Les syndicats se mettent au jaune pour bouffer l’orange-bleue

La mobilisation syndicale de ce vendredi s'est inscrite dans un contexte particulier, entre un mouvement citoyen déterminé et un gouvernement dans le flou.

Les syndicats ont repris leur mobilisation ce vendredi. ©Belga

Les syndicats organisaient aujourd’hui leurs premières actions depuis l’émergence du mouvement des gilets jaunes. Une mobilisation disparate, bien suivie à Liège et Charleroi, nettement moins dans la capitale, mais suffisante pour bloquer une partie du pays. Alors que la tendance était au jaune, les syndicats voulaient rappeler qu’ils restaient les interlocuteurs privilégiés de la lutte contre les mesures voulues par le gouvernement Michel. La vigueur avec laquelle ils s’attaquaient à la suédoise au début de législature a ensuite fait place à la volonté de laisser une chance à la concertation sociale. Et cela n’a, semble-t-il, pas marché, la révolte née en France ayant atteint nos latitudes jusqu’à provoquer des tensions entre gilets jaunes et forces de l’ordre à Bruxelles samedi dernier.

La mobilisation de ce vendredi avait alors des allures de rattrapage improvisé. Une analyse hâtive pour Jean Vandewattyne, chargé de cours en sociologie à l’UMons. « Cette journée était prévue de longue date, avant l’arrivée des gilets jaunes. Elle s’inscrit dans l’historique de mobilisation syndicale que l’on connaît depuis le scrutin de 2014. » Un avis confirmé par Esteban Martinez, professeur de sociologie du travail à l’ULB. « Les syndicats représentent un réel contre-pouvoir en Belgique. Avec un salarié syndicalisé sur deux chez nous, ils restent le meilleur moyen d’expression face aux entreprises et à l’État. Mais cela n’empêche pas la naissance ponctuelle de mouvements parallèles. »

Voir certaines institutions habituées à participer à ce genre d’actions, comme la Stib ou la SNCB, passer cette fois outre ces grèves n’est pas non plus très étonnant. « Les syndicats continuent à mobiliser mais elles ne souhaitent probablement pas épuiser toutes leurs ressources en une fois, signale Jean Vandewattyne. Je pense que c’est une bonne approche. » Il n’y avait donc, cette fois, pas de réel consensus entre les grandes centrales pour mettre la pression dans l’immédiat sur un gouvernement qui est lui-même dans le flou. « La conjoncture politique peut être elle-même démobilisatrice. Les syndicats restent au taquet mais attendent, comme tout le monde, de voir dans quelle direction va se diriger ce nouveau gouvernement » insiste Esteban Martinez.

Soutenir les populations précarisées

Certains n’ont pas hésité à parler de faillite du modèle syndical ces dernières semaines, au plus fort d’un mouvement désordonné mais vigoureux. « Des choses importantes se jouent en ce moment, et les analystes politiques sont attentifs à la convergence qui pourrait naître, bien qu’il faudrait d’abord analyser dans quelle mesure les gilets jaunes sont déjà rattachés à un syndicat. » Leurs revendications ont en effet tendance à se rejoindre et il ne s’agit pas de les opposer. « Je n’ai pas vu, chez les gilets jaunes belges, de calicots anti-syndicats, reprend Esteban Martinez.

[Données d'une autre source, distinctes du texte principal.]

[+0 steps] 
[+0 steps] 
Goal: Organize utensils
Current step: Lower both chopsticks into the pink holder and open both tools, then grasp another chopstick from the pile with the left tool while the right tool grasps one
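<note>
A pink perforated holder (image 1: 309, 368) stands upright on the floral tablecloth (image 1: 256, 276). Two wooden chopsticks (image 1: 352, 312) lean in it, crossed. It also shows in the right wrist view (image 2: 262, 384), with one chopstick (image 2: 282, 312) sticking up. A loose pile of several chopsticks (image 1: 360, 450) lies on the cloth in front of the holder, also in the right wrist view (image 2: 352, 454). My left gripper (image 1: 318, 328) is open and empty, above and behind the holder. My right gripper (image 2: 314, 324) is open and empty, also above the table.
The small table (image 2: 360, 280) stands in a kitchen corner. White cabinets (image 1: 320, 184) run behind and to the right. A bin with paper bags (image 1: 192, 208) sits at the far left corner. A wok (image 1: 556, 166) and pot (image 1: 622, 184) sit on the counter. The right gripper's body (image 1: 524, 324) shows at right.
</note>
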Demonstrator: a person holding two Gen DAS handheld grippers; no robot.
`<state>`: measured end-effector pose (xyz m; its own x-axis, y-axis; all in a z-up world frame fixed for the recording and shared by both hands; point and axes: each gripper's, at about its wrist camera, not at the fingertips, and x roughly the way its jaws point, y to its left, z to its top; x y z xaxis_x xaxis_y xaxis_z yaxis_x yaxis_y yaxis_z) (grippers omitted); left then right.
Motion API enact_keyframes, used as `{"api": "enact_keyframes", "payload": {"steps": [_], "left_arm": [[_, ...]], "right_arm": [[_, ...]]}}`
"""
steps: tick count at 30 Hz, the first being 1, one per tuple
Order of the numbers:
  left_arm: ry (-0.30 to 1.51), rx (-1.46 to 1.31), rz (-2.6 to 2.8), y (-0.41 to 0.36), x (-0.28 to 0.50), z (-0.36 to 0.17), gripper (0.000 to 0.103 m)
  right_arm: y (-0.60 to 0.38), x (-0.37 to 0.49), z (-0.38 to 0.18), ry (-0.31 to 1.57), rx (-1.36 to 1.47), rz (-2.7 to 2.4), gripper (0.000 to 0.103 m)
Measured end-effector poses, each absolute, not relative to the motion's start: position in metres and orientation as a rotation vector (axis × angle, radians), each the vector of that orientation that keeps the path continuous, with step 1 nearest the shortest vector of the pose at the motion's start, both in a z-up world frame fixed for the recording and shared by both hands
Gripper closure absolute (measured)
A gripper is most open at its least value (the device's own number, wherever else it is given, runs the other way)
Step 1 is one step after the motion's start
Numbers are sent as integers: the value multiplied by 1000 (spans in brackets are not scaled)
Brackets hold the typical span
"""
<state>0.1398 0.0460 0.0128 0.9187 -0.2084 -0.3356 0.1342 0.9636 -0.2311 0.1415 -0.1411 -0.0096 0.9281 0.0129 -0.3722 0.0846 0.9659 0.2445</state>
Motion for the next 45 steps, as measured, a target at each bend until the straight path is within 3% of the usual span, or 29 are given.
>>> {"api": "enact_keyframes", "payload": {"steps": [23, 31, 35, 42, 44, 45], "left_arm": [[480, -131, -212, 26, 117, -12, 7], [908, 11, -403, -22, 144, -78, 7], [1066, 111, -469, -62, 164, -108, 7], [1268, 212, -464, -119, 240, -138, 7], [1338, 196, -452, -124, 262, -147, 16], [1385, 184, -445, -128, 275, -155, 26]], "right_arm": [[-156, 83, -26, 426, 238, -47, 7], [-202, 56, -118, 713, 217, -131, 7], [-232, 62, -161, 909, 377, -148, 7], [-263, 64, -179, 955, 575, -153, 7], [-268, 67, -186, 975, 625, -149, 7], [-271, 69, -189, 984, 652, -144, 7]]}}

Mais il est possible que certains ne se retrouvent plus dans les syndicats. D’autres peuvent ressentir un malaise à cause des difficultés des syndicats à se faire entendre ces dernières années, la concertation sociale n’ayant pas abouti à grand chose face un gouvernement qui l’a vidée de son contenu. »

Pour le professeur de l’ULB, les syndicats belges seraient malgré tout bien inspirés de voir dans le mouvement des gilets jaunes la colère d’une population qu’ils négligent. « Cela ne va pas de soi pour les syndicats, par définition liés au monde l’entreprise, mais ils doivent en profiter pour se positionner en soutien des plus précarisés. Le mouvement des gilets jaunes ne changera pas leur schéma institutionnel de concertation et l’utilisation des manifestations comme outil de défense, mais il doit les interpeller dans leur capacité à écouter ces populations précarisées. »

D’une manière plus générale, il convient aussi de se demander si le scénario d’un gouvernement en affaires courantes n’arrangerait pas certains responsables syndicaux. Là aussi, Esteban Martinez se veut nuancé. « D’un coté, un frein aux réformes décidées par le gouvernement Michel 1 serait plutôt une bonne nouvelle et permettrait aux syndicats de souffler un peu– maintenir la pression n’est pas simple, même pour eux- mais dans l’absolu, personne n’a intérêt à rester dans le flou. Sans interlocuteurs, il n’est pas possible de négocier.»